The Doctor Versus the Denier

Anthony Fauci’s at the pool, but Donald Trump’s in deep.

Never mind Johnny Depp and Amber Heard.

You want to see a real can’t-look-away train wreck of a relationship? Look to the nation’s capital, where a messy falling out is chronicled everywhere from the tabloids to a glossy fashion magazine, replete with a photo shoot by a swimming pool.

The saga has enough betrayal, backstabbing, recrimination, indignation and ostracization to impress Edith Wharton.
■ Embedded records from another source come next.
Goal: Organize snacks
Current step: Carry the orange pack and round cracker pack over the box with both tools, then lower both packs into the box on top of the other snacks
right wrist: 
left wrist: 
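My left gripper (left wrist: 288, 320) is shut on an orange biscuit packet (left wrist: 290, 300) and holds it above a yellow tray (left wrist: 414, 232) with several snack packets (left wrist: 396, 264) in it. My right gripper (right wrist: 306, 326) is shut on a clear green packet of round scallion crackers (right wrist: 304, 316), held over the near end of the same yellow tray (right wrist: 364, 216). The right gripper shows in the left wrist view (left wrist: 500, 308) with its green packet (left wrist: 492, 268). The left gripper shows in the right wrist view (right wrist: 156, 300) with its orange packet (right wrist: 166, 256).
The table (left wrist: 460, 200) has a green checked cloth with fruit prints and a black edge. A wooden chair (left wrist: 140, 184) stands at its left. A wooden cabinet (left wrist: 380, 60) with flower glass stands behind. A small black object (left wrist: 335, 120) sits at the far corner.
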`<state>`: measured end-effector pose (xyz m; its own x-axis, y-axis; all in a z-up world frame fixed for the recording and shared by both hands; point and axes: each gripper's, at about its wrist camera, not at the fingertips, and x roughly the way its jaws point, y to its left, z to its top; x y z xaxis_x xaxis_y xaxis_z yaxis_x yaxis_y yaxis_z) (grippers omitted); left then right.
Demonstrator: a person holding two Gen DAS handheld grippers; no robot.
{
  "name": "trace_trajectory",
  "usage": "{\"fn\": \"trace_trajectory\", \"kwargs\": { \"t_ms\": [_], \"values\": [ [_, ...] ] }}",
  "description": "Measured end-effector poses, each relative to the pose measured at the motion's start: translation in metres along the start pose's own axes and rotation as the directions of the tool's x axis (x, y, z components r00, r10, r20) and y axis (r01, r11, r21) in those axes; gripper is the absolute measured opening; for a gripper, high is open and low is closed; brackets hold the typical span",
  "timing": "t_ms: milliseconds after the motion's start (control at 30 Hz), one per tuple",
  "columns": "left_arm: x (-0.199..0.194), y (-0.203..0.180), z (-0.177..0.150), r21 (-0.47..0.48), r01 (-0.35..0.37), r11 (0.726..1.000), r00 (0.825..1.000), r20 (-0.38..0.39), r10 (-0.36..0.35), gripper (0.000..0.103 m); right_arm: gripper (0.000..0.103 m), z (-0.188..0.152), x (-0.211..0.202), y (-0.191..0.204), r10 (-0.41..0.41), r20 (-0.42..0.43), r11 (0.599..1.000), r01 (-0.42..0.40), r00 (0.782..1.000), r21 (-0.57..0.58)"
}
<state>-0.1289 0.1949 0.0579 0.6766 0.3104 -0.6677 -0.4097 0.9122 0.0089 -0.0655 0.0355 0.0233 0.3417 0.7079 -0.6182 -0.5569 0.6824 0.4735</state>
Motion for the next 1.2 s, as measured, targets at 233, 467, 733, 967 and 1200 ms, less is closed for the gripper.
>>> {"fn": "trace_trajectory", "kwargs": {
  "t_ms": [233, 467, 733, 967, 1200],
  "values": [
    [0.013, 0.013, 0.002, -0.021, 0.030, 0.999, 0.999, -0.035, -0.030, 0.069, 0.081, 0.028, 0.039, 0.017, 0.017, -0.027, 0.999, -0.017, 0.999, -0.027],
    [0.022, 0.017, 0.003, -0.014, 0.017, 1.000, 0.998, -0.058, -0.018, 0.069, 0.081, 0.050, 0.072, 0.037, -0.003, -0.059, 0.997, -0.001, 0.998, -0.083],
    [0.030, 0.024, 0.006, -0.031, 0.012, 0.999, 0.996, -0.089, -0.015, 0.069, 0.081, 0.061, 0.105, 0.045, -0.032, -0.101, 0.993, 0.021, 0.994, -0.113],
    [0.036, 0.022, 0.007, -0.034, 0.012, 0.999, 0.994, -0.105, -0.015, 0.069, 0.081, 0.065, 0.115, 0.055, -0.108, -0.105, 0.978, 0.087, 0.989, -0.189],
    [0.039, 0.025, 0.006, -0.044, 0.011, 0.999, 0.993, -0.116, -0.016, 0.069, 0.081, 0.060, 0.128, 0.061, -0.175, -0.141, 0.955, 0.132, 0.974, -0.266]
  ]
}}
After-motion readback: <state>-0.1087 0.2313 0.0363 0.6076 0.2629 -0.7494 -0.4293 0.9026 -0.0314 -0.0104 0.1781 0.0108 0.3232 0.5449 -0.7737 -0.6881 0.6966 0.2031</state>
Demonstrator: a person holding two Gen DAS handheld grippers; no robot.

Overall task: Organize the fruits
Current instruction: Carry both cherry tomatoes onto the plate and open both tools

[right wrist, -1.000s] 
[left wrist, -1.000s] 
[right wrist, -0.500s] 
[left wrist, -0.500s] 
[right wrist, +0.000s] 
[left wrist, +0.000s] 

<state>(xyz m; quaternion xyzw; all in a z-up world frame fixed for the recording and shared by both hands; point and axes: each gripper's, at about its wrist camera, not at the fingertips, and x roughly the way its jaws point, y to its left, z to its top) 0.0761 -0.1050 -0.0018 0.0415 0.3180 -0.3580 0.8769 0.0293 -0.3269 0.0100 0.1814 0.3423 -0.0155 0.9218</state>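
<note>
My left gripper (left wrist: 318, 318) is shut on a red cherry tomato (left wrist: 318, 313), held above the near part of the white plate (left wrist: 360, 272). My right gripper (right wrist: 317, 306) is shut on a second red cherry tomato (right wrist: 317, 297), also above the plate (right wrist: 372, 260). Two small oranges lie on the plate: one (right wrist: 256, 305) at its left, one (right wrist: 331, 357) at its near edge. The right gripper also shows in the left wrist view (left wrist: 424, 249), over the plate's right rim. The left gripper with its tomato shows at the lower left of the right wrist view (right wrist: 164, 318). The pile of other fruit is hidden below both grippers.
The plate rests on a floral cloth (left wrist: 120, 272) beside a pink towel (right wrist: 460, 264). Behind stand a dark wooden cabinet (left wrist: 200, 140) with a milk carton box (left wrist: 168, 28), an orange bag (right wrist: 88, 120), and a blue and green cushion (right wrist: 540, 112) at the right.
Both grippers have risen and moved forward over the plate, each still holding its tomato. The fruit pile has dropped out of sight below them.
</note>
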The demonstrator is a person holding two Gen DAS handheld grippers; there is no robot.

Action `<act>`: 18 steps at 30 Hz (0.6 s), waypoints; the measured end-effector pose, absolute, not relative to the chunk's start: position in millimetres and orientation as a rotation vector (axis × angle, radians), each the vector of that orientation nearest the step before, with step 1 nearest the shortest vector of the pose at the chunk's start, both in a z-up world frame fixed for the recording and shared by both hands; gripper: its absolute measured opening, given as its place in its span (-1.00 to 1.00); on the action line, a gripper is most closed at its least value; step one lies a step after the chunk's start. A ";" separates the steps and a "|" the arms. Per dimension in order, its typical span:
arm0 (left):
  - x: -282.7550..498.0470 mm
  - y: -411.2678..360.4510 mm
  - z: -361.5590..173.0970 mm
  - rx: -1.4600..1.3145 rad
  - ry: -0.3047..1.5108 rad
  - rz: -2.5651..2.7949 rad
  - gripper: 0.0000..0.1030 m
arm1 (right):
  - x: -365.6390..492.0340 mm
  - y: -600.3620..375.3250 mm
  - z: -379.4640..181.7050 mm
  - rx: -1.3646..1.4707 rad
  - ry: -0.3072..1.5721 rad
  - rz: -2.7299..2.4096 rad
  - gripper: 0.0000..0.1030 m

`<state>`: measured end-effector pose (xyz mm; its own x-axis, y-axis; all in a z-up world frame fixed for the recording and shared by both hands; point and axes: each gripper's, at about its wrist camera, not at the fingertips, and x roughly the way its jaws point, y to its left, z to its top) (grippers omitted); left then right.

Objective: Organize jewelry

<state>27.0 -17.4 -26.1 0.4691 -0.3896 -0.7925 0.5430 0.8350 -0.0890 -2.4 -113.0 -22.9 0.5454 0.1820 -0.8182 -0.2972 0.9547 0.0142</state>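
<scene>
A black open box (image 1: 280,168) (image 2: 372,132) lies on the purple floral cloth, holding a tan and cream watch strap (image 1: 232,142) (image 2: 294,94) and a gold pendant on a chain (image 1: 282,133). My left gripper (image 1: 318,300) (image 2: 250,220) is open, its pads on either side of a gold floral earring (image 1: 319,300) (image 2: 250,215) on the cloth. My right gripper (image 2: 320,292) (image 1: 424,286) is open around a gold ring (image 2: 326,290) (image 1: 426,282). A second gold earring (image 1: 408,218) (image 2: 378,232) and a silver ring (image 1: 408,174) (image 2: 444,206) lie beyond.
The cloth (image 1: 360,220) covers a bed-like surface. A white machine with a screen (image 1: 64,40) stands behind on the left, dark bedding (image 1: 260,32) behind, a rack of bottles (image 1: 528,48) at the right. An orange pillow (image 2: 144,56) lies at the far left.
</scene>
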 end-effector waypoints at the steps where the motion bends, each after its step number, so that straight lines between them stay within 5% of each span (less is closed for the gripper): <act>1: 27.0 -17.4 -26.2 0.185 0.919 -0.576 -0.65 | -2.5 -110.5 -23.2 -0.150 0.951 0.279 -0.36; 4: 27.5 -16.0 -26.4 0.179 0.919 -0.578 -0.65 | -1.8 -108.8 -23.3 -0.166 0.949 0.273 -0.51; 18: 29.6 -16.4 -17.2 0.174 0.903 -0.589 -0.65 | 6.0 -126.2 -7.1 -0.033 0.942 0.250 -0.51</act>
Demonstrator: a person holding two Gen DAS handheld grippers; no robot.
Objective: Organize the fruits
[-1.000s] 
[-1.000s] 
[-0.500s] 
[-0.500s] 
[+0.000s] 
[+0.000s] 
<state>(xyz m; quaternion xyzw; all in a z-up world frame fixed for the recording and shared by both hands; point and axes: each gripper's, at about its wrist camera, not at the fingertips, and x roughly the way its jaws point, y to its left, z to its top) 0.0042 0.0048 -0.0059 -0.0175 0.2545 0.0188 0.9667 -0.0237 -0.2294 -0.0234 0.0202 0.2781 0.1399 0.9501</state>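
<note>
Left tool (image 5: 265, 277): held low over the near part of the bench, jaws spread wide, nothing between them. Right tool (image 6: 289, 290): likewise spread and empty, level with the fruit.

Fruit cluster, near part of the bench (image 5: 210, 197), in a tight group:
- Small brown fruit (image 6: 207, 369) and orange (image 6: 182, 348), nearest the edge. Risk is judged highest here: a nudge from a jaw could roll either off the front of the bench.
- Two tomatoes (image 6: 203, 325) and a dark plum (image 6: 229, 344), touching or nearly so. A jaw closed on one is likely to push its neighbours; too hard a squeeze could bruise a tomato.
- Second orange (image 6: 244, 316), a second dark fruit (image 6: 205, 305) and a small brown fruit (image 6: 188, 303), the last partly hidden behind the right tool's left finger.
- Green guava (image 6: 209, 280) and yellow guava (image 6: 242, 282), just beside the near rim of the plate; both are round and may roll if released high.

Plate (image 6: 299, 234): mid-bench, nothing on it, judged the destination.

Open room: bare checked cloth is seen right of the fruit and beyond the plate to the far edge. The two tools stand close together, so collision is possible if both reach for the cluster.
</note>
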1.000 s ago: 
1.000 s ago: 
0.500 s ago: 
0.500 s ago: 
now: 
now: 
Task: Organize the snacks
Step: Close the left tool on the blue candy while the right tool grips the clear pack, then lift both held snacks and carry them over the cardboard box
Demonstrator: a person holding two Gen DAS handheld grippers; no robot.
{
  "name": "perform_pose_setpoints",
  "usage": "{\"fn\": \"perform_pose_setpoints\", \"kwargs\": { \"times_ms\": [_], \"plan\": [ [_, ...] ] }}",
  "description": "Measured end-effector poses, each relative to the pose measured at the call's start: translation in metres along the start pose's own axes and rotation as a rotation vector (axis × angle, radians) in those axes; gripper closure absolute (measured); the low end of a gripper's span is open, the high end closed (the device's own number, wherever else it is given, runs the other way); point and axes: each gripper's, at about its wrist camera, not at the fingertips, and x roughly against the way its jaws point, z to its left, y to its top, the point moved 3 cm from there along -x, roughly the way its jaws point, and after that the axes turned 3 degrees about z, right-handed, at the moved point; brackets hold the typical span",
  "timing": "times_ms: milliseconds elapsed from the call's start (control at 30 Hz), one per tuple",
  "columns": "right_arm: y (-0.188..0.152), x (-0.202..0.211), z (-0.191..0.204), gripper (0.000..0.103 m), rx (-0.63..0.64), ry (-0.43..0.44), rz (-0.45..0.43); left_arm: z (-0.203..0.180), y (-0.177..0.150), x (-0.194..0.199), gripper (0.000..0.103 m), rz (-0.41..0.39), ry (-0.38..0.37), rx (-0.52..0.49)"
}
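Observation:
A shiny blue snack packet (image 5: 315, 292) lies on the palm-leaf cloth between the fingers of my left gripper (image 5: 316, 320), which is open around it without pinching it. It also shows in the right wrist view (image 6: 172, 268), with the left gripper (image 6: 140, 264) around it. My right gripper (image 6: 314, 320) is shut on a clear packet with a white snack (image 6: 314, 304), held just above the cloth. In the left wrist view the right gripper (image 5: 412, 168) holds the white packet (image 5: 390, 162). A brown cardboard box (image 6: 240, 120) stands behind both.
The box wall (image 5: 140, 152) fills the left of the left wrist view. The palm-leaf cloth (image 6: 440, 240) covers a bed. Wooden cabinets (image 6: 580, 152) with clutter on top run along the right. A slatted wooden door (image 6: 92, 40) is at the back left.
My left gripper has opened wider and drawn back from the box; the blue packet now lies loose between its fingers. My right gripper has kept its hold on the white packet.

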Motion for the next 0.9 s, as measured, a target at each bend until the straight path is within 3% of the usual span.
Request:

The press breathlessly covers how much time has passed since the pair last spoke, whether they’re headed for splitsville, and if they can ever agree on what’s best for the children.

It was always bound to be tempestuous because they are the ultimate odd couple, the doctor and the president.

  • One is a champion of truth and facts. The other is a master of deceit and denial.
  • One is highly disciplined, working 18-hour days. The other can’t be bothered to do his homework and golfs instead.
  • One is driven by science and the public good. The other is a public menace, driven by greed and ego.
  • One is a Washington institution. The other was sent here to destroy Washington institutions.
  • One is incorruptible. The other corrupts.
  • One is apolitical. The other politicizes everything he touches — toilets, windows, beans and, most fatally, masks.

After a fractious week, when the former reality-show star in the White House retweeted a former game-show host saying that we shouldn’t trust doctors about Covid-19, Donald Trump and Anthony Fauci are gritting their teeth.

What’s so scary is that the bumpy course of their relationship has life-or-death consequences for Americans.

Who could even dream up a scenario where a president and a White House drop oppo research on the esteemed scientist charged with keeping us safe in a worsening pandemic?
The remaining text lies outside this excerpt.